Write out each line below precisely, passing over the pictures.

(Material provided Opens)

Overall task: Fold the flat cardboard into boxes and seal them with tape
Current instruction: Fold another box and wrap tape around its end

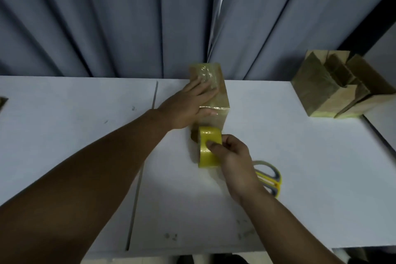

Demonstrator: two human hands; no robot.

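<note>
Left hand [190, 103] lies flat with straight fingers on top of the box [220, 96], pressing the clear strip down. The right hand [233, 156] curls its fingers and thumb round the yellow tape roll [211, 135], which sits just at the box's near end. The box stands mid-table [85, 124], its long axis running straight away from the person, and the strip appears to follow that axis over the top and down the near face to the roll. Cutting the strip looks like the next step. The scissors [272, 174] lie nearer the person than the box and to its right, just beyond the right wrist, so the right hand is closer but occupied. More cardboard boxes [321, 90] stand well to the box's right.
</note>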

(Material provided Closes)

Your solution:
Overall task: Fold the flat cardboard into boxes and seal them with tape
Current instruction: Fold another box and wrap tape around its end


Demonstrator: two human hands; no robot.

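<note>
Left hand [190, 103] lies flat with straight fingers on top of the box [220, 96], pressing the clear strip down. The right hand [233, 156] curls its fingers and thumb round the yellow tape roll [211, 135], which sits just at the box's near end. The box stands mid-table [85, 124], its long axis running straight away from the person, and the strip appears to follow that axis over the top and down the near face to the roll. Cutting the strip looks like the next step. The scissors [272, 174] lie nearer the person than the box and to its right, just beyond the right wrist, so the right hand is closer but occupied. More cardboard boxes [321, 90] stand well to the box's right.
</note>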

No more work remains in this exercise.